In private conference with Vespasian, Narcissus orders him to detail a small detachment of men to infiltrate British territory and retrieve the lost pay chest. Vespasian chooses Macro and Cato to lead the detachment. Several days after the initial landings, somewhere in the Isle of Thanet, Macro and Cato's mission is a success, but before they can return with the pay chest, Vitellius appears with a small band of mercenaries, attempting to kill them and steal the chest for himself. He is repulsed and escapes on his horse, inadvertently discovering a British force led by the warlord Togodumnus, setting up an ambush along the legion's line of march. Attempting to get back to the 2nd Legion and save his own skin, Vitellius panics and mistakes the Legion's cavalry scouts for the British, and flees in the opposite direction.

Spotting the British ambush, Cato attempts to warn the column, and while the ambush succeeds in killing a great deal of legionaries, it is fought off when the 14th Legion, whom Vitellius stumbled on and warned, arrives to reinforce them. Macro and Cato fight heroically in defense of their comrades, and Macro kills Togodumnus in single combat.

Vitellius manages to claim credit for discovering the British ambush and bringing up the 14th as reinforcement, making him a hero in the Roman camp. In private conference with Vespasian, Vitellius admits that he is Narcissus's agent inside the army, and that is how he learned of the mission to retrieve the chest, and freely admits that he decided to steal it for himself to advance his own ambitions.
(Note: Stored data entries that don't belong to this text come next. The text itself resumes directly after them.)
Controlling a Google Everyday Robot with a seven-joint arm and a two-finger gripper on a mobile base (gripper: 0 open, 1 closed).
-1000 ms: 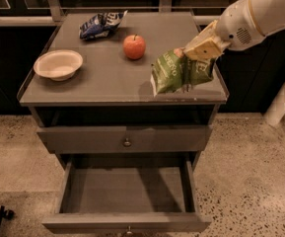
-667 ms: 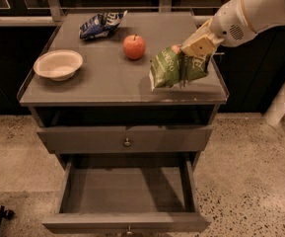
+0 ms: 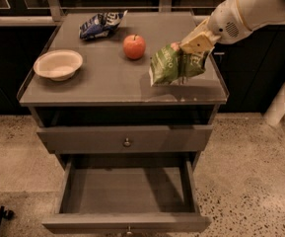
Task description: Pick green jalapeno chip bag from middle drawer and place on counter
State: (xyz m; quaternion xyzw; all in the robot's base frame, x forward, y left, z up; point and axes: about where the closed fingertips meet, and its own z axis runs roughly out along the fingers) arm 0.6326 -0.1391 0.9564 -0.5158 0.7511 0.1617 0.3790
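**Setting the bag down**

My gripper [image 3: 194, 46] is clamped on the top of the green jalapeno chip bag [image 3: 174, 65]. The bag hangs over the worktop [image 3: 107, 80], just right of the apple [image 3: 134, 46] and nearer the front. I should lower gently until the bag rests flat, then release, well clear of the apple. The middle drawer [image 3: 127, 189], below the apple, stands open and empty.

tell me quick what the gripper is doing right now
Gripper: shut on the green jalapeno chip bag, over the right side of the counter.
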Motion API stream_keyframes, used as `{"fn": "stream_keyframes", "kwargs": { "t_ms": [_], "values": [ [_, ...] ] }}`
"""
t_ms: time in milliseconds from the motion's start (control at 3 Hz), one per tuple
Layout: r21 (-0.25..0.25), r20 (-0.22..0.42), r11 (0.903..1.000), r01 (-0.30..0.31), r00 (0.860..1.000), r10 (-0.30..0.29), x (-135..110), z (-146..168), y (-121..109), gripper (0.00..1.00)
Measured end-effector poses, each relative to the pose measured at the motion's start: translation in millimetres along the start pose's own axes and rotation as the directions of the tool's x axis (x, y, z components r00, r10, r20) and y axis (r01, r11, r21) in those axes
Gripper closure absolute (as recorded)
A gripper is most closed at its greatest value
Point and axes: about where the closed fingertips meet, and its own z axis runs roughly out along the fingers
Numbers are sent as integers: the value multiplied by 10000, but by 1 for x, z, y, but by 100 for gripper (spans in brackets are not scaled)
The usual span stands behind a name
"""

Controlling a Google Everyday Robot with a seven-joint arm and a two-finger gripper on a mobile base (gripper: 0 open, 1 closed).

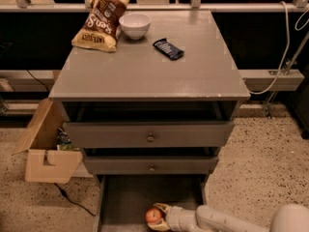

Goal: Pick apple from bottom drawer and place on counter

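The red and yellow apple [153,215] lies on the floor of the pulled-out bottom drawer [125,199], near its front. My gripper [159,217] reaches in from the lower right on a white arm and is right at the apple's right side, touching or nearly touching it. The grey counter [145,71] is the cabinet's top, high above the drawer.
On the counter stand a chip bag [99,21], a white bowl [134,24] and a dark snack bar [168,49]. Two upper drawers with small knobs [150,137] overhang the bottom drawer. An open cardboard box [46,149] sits on the floor at the left.
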Motion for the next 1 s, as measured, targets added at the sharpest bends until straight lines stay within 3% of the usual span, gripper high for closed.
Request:
{"fn": "stream_keyframes", "kwargs": {
  "t_ms": [333,667,1000],
  "values": [
    [-310,506,9909,1313,9903,-1296,-40,-109,-6,100],
    [-482,469,9746,2189,9751,-2167,-72,-192,-39,100],
    [-1070,978,9659,2358,9693,-2258,-89,-197,-24,100]
  ]
}}
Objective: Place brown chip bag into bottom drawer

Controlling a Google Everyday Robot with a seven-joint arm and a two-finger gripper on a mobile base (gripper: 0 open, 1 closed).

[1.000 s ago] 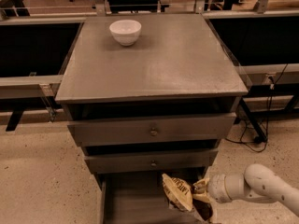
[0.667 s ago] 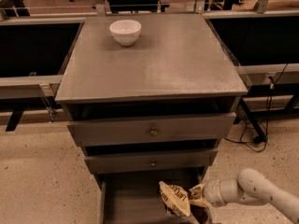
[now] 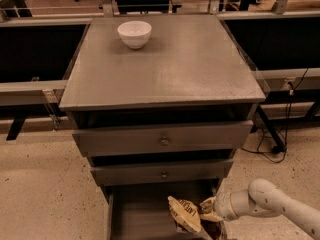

Yet he is confident that Vespasian can do nothing against him, since Vitellius has evidence that Vespasian's own wife, Flavia Domitillia, is the suspected traitor that Vespasian was warned about. She switched out the confidential letter from Narcissus that Vitellius's hired thief attempted to steal with a decoy, and she, not Vitellius, arranged the attempted assassination of Narcissus on the road to Gesoriacum, attempting to abort the British invasion and fatally discredit the Emperor. Stricken, Vespasian can do nothing except agree that Vitellius is, for the moment, untouchable.

Macro and Cato succeed in returning the chest to Narcissus, but they are likewise powerless to take action against Vitellius. Cato also senses from the hostility of the British captives that the Roman conquest of Britain will be much longer and more difficult than the Emperor's propaganda claims.

==Characters==
- Quintus Licinius Cato: main protagonist, an optio, Macro's new second-in-command in the Second Legion
- Lucius Cornelius Macro: a newly promoted centurion of the Second Legion
- Narcissus: Imperial Secretary
- Vespasian: Legate of the Second Legion
- Vitellius: duplicitous tribune of the Second Legion
- Flavia Domitilla: Vespasian's wife;
- Aulus Plautius: General in overall command of the British expedition;
- Lavinia: slave girl purchased by Flavia, formerly Vitellius's mistress.